# Requirement:
Report how many lines below contain the word "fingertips". Write only that number.

# Working data:
::::

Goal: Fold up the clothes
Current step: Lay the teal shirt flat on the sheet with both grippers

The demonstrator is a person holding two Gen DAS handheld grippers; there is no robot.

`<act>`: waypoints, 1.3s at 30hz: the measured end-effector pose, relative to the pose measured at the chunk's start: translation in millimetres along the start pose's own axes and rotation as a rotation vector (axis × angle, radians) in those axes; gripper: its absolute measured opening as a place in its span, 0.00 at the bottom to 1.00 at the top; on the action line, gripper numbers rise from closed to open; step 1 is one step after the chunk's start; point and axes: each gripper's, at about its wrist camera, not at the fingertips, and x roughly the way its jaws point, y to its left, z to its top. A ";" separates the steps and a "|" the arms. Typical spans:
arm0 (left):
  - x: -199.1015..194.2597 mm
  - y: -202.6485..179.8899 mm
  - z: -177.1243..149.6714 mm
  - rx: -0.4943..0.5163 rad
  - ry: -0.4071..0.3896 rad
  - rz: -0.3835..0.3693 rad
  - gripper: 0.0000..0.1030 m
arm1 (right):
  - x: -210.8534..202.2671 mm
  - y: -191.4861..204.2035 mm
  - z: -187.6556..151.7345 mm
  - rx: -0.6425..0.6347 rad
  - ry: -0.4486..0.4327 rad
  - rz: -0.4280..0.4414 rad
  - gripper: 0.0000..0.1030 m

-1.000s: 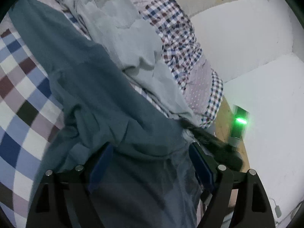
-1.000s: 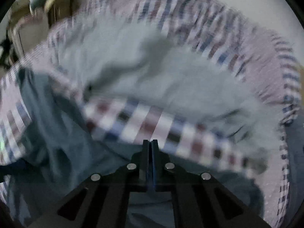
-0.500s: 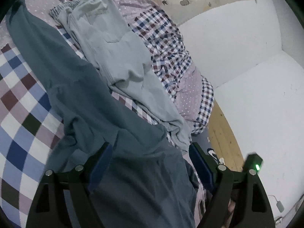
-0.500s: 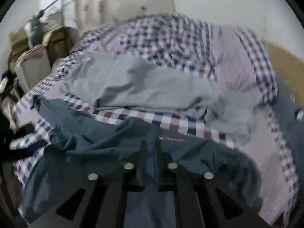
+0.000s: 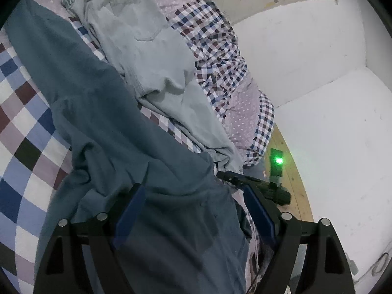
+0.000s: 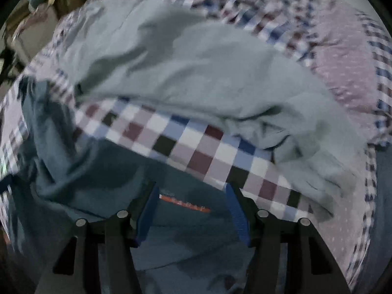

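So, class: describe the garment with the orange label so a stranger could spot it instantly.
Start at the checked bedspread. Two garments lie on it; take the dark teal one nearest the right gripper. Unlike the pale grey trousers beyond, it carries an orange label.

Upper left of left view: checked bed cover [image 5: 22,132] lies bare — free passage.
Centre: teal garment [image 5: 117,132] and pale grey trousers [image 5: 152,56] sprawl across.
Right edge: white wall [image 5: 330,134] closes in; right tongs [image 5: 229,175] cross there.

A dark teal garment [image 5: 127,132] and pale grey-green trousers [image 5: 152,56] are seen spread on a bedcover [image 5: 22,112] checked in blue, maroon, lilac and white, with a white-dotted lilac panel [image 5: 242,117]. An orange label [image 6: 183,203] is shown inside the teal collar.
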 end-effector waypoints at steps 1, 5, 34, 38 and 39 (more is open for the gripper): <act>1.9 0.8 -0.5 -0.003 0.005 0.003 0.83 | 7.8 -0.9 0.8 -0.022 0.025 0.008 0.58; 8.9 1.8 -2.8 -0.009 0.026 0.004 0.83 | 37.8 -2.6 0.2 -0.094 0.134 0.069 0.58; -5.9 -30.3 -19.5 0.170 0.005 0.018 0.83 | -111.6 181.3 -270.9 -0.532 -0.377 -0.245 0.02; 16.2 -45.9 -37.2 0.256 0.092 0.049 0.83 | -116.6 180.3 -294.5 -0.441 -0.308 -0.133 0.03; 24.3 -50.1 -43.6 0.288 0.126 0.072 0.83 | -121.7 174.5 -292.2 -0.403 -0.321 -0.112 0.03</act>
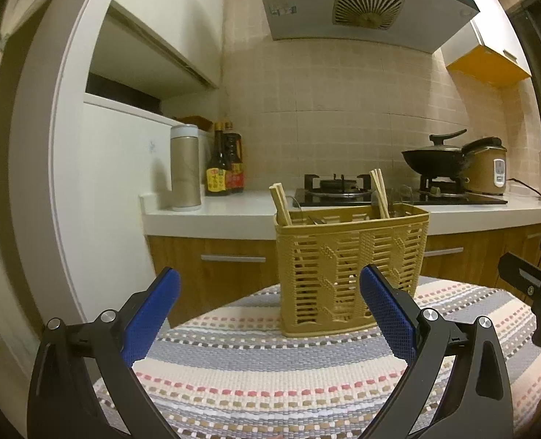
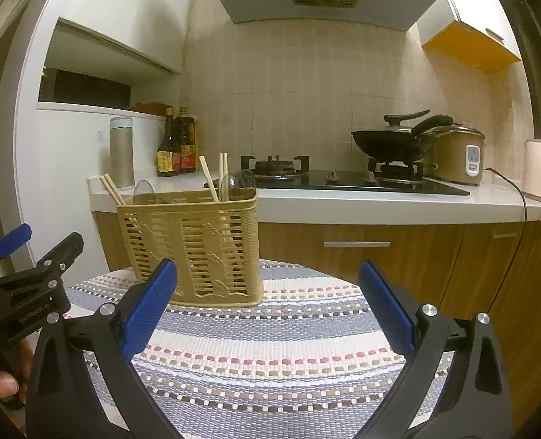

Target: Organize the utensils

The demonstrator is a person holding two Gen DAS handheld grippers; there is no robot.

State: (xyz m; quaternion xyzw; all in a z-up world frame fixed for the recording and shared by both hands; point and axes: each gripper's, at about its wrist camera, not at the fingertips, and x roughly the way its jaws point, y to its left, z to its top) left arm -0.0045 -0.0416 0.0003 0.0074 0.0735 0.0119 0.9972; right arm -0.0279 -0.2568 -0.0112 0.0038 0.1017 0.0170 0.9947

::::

# Result for this task:
2